The following screenshot shows the results of the query. - In the Athena console, run the following query:
Similarly, you can check MedicationStatement
, Condition
and Observation
resources.
Clean
Once you are done using this solution, run cdk destroy PdfMapperToFhirWorkflow
to ensure you do not incur additional charges. For more information, see AWS CDK Toolkit (cdk Command).
Conclusion
AI services from AWS and Amazon HealthLake can help store, transform, query, and analyze insights from unstructured healthcare data. Although this post only covered a clinical chart in PDF, you could extend the solution to other types of PDFs, images, and handwritten healthcare notes. After the data is extracted in text form, analyzed into discrete data elements with Amazon Comprehend Medical, and stored in Amazon HealthLake, downstream systems could further enrich it to generate meaningful and actionable healthcare insights, and ultimately instance, improve patient health outcomes.
The proposed solution does not require the implementation and maintenance of the server infrastructure. All services are managed by AWS or serverless. With AWS’s pay-as-you-go billing model and its depth and breadth of services, the cost and effort of initial setup and experimentation is significantly lower than traditional on-premises alternatives.
additional resources
For more information about Amazon HealthLake, see the following:
About the authors
Shravan Vurputoor He is a Senior Solutions Architect at AWS. As a trusted customer trust advocate, he helps organizations understand best practices around advanced cloud-based architectures and provides strategic advice to help drive successful business outcomes across a broad set of enterprise customers through his passion for educating, training, designing and building the cloud. solutions In his spare time he likes to read, spend time with his family, and cook.

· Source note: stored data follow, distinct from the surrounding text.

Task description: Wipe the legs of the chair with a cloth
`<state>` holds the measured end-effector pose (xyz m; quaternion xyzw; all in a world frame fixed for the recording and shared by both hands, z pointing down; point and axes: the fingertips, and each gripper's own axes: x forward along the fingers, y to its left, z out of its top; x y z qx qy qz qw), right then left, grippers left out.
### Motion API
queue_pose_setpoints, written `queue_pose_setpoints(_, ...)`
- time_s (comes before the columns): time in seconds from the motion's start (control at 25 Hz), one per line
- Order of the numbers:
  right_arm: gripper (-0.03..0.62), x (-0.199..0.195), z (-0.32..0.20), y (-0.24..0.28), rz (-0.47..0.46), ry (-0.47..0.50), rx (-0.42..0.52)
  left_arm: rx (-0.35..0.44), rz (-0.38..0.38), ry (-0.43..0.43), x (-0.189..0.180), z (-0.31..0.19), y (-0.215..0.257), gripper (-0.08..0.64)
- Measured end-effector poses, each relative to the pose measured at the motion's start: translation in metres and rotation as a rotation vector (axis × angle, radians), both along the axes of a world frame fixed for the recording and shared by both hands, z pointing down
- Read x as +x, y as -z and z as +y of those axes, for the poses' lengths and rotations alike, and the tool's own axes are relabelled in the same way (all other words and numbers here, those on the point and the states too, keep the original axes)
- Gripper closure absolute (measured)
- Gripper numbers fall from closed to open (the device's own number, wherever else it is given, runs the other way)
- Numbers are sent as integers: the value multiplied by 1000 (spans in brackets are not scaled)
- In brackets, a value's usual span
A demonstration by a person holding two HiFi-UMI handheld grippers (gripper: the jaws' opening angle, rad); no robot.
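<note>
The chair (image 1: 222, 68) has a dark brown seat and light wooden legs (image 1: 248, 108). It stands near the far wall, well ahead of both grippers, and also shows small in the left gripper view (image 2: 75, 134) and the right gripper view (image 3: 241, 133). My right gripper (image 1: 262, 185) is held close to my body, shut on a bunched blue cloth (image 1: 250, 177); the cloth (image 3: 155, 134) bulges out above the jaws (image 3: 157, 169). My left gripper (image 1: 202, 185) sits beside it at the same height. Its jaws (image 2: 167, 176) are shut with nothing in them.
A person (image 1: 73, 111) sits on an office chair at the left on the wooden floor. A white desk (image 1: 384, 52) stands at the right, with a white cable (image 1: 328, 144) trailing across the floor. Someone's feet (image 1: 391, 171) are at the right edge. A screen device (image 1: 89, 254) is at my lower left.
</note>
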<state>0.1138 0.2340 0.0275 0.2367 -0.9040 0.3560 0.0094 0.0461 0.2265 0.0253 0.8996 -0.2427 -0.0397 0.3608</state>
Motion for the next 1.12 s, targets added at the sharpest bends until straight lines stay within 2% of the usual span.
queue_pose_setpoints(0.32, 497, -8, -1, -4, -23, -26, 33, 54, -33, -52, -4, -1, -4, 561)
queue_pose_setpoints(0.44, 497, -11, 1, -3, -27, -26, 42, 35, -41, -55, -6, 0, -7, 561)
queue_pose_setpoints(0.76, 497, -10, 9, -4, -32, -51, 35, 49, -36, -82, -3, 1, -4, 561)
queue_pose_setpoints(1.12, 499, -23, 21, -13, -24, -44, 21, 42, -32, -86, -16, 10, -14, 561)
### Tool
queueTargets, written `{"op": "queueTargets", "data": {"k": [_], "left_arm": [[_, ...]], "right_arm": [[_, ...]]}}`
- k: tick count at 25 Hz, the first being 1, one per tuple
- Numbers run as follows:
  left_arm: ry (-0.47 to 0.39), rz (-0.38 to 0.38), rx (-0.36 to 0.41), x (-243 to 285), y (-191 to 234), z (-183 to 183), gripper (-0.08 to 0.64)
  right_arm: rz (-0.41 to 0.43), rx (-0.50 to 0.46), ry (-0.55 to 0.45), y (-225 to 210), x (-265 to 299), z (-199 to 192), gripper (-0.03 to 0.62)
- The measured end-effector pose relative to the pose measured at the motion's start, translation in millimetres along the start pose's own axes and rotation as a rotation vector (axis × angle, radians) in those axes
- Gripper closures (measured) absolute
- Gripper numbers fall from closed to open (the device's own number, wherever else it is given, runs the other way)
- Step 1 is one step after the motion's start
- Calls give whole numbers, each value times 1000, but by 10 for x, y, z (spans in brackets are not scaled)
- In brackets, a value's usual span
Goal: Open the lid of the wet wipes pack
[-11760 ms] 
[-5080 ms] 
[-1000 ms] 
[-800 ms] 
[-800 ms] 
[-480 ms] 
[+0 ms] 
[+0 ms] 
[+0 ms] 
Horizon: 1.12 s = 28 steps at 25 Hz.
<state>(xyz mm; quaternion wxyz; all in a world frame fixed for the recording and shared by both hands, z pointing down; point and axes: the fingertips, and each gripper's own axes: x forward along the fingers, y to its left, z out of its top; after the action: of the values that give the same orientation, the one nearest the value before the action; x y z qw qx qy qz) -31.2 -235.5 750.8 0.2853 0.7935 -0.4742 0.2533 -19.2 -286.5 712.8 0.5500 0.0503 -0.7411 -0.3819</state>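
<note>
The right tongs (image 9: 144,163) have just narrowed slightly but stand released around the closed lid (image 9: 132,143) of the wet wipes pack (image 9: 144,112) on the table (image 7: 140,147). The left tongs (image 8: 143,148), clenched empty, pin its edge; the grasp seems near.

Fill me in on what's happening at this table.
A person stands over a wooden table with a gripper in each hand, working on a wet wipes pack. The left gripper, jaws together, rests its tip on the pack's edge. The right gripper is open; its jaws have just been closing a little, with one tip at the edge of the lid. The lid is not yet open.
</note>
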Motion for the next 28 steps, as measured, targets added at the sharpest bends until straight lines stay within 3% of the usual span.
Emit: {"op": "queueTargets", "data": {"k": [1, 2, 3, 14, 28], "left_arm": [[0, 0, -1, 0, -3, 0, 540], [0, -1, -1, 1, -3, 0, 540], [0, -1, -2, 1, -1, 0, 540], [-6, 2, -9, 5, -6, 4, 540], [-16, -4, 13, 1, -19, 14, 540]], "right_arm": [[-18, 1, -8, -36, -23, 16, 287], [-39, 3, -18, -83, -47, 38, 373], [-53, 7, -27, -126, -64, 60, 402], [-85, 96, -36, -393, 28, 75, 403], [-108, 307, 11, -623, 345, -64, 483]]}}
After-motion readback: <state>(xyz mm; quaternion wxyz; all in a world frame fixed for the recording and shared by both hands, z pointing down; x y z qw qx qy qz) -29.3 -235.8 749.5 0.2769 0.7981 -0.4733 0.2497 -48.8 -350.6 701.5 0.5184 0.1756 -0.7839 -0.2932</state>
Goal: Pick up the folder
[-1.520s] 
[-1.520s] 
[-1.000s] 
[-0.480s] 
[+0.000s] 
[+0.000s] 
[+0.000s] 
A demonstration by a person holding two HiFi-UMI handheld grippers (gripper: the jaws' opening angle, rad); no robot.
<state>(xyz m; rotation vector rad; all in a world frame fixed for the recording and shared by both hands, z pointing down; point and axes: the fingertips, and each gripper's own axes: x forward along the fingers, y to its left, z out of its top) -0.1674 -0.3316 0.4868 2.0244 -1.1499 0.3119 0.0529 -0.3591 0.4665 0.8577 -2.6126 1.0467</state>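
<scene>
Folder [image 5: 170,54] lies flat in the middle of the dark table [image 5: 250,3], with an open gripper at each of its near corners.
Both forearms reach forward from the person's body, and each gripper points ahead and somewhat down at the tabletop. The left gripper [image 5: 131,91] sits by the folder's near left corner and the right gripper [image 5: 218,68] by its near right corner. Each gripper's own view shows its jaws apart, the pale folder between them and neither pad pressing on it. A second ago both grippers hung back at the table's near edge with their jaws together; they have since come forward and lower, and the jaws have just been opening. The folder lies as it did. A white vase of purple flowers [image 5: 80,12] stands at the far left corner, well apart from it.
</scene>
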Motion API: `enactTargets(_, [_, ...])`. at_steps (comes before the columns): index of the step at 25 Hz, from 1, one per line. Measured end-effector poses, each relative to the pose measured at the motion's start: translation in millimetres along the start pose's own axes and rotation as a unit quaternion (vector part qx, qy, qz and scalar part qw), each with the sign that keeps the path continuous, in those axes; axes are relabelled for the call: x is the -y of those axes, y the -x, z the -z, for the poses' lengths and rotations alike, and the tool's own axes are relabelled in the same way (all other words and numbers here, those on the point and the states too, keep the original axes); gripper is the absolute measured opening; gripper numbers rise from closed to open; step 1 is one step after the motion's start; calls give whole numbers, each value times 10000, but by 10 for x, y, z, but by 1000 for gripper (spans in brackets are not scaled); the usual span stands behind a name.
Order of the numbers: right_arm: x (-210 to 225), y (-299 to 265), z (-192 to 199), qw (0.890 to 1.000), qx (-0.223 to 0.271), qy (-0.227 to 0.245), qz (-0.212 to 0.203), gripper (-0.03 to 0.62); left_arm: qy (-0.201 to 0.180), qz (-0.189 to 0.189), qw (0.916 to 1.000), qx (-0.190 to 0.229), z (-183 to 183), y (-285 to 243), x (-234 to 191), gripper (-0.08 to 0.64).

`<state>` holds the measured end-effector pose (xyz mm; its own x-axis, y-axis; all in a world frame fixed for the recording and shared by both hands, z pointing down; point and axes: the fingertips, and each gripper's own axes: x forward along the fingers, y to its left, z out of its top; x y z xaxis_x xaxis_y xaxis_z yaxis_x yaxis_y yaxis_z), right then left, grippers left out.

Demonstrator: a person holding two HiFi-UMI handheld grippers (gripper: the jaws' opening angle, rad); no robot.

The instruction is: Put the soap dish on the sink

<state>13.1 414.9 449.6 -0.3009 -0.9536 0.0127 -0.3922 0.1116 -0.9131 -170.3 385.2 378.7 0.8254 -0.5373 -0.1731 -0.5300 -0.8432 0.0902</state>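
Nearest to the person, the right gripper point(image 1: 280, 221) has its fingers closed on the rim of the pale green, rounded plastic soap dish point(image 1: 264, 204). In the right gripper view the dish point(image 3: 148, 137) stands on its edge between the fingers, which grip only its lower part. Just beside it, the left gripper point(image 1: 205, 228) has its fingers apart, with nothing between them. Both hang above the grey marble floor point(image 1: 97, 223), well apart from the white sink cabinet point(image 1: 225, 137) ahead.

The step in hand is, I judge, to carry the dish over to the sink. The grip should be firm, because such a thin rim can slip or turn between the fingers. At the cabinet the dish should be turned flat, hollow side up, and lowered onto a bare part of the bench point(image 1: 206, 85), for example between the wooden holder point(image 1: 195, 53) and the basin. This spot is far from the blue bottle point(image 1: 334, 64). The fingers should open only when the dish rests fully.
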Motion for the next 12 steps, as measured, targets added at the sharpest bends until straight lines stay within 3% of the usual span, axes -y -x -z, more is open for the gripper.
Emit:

Rafael M. Koike is a Principal Solutions Architect at AWS supporting enterprise customers in the Southeast and is part of the storage and security technical field community. Rafael is passionate about building, and his experience in security, storage, networking, and application development has been instrumental in helping clients migrate to the cloud quickly and securely.
Randhir Gehlot is a Senior Manager of Customer Solutions at AWS. Randheer is passionate about AI/ML and its application within the HCLS industry. As the builder of AWS, he works with large enterprises to rapidly design and implement strategic cloud migrations and build modern cloud-native solutions.